A new genus of horse from Pleistocene North America - PubMed (original) (raw)
doi: 10.7554/eLife.29944.
Grant D Zazula 3, Ross DE MacPhee 4, Eric Scott 5 6, James A Cahill 1, Brianna K McHorse 7, Joshua D Kapp 1, Mathias Stiller 1 8, Matthew J Wooller 9 10, Ludovic Orlando 11 12, John Southon 13, Duane G Froese 14, Beth Shapiro 1 15
Affiliations
- PMID: 29182148
- PMCID: PMC5705217
- DOI: 10.7554/eLife.29944
A new genus of horse from Pleistocene North America
Peter D Heintzman et al. Elife. 2017.
Abstract
The extinct 'New World stilt-legged', or NWSL, equids constitute a perplexing group of Pleistocene horses endemic to North America. Their slender distal limb bones resemble those of Asiatic asses, such as the Persian onager. Previous palaeogenetic studies, however, have suggested a closer relationship to caballine horses than to Asiatic asses. Here, we report complete mitochondrial and partial nuclear genomes from NWSL equids from across their geographic range. Although multiple NWSL equid species have been named, our palaeogenomic and morphometric analyses support the idea that there was only a single species of middle to late Pleistocene NWSL equid, and demonstrate that it falls outside of crown group Equus. We therefore propose a new genus, Haringtonhippus, for the sole species H. francisci. Our combined genomic and phenomic approach to resolving the systematics of extinct megafauna will allow for an improved understanding of the full extent of the terminal Pleistocene extinction event.
Keywords: Haringtonhippus francisci; ancient DNA; evolutionary biology; genomics; morphometrics; radiocarbon dating; stilt-legged equids; systematics.
Conflict of interest statement
No competing interests declared.
Figures
Figure 1.. Phylogeny of extant and middle-late Pleistocene equids, as inferred from the Bayesian analysis of full mitochondrial genomes.
Purple node-bars illustrate the 95% highest posterior density of node heights and are shown for nodes with >0.99 posterior probability support. The range of divergence estimates derived from our nuclear genomic analyses is shown by the thicker, lime green node-bars ([Orlando et al., 2013]; this study). Nodes highlighted in the main text are labeled with boxed numbers.

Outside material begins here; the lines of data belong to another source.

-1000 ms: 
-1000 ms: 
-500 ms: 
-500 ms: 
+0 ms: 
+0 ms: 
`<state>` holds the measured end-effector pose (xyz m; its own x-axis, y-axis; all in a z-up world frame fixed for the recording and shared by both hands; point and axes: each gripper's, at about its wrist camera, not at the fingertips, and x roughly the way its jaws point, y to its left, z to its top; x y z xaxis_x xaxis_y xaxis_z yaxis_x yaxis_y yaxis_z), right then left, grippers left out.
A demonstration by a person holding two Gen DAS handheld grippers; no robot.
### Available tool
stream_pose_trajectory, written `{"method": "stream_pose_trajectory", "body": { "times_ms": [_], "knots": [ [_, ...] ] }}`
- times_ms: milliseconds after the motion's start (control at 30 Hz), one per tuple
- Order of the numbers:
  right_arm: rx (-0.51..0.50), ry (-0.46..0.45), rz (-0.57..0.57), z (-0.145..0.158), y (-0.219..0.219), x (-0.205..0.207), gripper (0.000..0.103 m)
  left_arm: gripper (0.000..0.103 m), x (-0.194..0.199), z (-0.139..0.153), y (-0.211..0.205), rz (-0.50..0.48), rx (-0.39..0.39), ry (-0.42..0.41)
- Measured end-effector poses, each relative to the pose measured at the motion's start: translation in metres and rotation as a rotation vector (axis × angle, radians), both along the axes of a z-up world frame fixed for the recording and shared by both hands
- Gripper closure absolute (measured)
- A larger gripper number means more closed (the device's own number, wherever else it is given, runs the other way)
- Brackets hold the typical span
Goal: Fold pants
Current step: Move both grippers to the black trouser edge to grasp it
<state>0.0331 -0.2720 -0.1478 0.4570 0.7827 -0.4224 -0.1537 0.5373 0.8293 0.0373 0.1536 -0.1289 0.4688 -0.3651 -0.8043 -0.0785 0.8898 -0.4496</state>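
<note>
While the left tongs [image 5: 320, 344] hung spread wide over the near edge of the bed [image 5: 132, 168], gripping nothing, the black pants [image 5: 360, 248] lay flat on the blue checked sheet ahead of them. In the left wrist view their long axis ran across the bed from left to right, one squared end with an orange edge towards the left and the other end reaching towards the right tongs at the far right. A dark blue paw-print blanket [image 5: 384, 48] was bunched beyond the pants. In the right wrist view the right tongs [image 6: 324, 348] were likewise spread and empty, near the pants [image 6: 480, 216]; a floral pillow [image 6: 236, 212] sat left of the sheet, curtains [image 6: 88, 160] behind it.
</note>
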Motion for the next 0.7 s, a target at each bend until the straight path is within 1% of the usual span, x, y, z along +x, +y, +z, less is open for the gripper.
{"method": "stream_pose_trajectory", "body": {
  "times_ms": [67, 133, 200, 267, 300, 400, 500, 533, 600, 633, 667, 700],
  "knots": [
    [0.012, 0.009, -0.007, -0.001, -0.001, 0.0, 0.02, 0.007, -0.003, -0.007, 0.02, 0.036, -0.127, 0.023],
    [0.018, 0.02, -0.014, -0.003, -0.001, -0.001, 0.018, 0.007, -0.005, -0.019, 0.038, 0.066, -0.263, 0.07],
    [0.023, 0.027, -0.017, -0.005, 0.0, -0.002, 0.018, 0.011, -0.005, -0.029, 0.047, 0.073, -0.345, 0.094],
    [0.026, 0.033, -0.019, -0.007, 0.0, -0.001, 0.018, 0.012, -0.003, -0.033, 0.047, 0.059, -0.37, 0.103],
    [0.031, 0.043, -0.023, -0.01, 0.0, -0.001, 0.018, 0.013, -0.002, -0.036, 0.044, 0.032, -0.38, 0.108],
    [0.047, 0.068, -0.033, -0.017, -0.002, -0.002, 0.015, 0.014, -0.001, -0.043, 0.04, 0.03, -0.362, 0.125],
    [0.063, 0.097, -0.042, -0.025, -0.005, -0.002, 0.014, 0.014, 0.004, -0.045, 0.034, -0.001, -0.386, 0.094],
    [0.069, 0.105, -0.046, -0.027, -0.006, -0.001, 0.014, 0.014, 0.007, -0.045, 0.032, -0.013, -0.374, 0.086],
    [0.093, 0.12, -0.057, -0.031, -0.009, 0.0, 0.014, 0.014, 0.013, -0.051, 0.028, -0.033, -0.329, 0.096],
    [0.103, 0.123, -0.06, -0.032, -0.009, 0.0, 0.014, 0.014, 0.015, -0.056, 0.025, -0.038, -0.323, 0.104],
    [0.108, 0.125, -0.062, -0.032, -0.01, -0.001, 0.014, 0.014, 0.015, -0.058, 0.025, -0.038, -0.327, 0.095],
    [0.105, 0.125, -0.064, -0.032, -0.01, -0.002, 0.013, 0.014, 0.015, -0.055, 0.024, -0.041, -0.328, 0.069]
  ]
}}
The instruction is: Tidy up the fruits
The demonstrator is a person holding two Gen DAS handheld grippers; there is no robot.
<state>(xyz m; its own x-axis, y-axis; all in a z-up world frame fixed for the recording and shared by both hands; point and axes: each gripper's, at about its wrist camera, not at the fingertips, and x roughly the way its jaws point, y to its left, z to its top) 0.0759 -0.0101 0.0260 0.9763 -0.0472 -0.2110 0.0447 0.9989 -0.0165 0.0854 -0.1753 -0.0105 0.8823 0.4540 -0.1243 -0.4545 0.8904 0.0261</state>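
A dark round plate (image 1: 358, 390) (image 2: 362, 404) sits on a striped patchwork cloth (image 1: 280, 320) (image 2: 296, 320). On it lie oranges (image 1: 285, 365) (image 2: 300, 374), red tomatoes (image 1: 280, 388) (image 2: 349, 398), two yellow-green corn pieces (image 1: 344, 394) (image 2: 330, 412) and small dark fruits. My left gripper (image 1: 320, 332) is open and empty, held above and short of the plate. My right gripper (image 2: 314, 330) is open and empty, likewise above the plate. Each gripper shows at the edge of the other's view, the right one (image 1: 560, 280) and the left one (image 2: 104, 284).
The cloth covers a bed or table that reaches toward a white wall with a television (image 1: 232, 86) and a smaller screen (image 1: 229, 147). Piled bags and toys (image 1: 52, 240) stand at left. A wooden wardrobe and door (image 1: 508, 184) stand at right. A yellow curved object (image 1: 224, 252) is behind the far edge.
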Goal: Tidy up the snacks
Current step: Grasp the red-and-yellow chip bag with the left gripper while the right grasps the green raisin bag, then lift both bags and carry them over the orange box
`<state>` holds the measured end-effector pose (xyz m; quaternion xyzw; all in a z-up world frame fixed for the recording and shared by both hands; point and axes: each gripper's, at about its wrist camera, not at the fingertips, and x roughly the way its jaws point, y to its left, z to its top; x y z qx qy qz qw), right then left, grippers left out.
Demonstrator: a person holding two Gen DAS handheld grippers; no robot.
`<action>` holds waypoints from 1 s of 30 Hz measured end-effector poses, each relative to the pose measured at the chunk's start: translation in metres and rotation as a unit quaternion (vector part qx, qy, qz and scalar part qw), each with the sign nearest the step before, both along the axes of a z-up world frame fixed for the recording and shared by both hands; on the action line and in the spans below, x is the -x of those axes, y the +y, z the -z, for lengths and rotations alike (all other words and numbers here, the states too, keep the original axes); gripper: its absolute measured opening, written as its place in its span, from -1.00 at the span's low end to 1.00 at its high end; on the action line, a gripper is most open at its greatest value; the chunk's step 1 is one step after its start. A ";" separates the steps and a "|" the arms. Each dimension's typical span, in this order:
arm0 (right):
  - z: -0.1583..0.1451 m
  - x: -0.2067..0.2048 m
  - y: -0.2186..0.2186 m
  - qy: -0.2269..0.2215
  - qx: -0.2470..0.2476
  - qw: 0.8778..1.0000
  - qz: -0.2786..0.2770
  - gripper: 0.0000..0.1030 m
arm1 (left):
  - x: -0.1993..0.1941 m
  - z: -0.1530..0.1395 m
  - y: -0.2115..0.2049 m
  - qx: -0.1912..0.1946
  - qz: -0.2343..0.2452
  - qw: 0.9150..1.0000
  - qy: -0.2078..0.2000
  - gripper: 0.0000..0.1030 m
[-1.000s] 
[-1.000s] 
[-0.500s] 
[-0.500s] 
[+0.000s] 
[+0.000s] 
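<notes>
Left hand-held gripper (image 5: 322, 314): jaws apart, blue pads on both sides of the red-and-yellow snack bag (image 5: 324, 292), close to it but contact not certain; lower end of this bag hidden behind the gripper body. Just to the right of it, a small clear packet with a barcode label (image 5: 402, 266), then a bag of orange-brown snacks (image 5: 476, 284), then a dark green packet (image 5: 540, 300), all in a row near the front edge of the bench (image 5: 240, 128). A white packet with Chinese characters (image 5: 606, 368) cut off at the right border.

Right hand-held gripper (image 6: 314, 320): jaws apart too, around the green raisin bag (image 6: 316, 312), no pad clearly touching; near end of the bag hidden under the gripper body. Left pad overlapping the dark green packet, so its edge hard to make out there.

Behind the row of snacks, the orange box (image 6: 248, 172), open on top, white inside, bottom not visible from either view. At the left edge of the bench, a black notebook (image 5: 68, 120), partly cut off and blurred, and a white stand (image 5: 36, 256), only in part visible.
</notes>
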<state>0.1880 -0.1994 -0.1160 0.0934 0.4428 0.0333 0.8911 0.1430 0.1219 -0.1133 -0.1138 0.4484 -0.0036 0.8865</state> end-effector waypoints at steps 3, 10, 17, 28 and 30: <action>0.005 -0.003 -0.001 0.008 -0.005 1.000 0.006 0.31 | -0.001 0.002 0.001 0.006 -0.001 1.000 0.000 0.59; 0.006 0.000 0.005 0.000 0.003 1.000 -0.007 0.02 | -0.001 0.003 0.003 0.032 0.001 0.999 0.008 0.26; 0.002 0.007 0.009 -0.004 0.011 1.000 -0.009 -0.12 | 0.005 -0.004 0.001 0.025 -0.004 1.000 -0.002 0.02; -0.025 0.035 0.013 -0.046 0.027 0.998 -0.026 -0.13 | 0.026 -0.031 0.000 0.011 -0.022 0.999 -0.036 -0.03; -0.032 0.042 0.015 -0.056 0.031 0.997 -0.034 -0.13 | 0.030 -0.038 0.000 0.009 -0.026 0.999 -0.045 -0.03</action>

All analyses were calibrated using as prior information a caballine/non-caballine Equus divergence estimate of 4.0–4.5 Ma (Orlando et al., 2013) at node 3, and, in the mitochondrial analyses, the known ages of included ancient specimens. The thicknesses of nodes 2 and 3 represent the range between the median nuclear and mitochondrial genomic divergence estimates. Branches are coloured based on species provenance and the most parsimonious biogeographic scenario given the data, with gray indicating ambiguity. Fossil record occurrences for major represented groups (including South American Hippidion, New World stilt-legged equids, and Old World Sussemiones) are represented by the geographically coloured bars, with fade indicating uncertainty in the first appearance datum (after (Eisenmann et al., 2008; Forsten, 1992; O'Dea et al., 2016; Orlando et al., 2013) and references therein). The Asiatic ass species (E. kiang, E. hemionus) are not reciprocally monophyletic based on the analyzed mitochondrial genomes, and so the Asiatic ass clade is shown as ‘_E. kiang + hemionus_’. Daggers denote extinct taxa. NW: New World.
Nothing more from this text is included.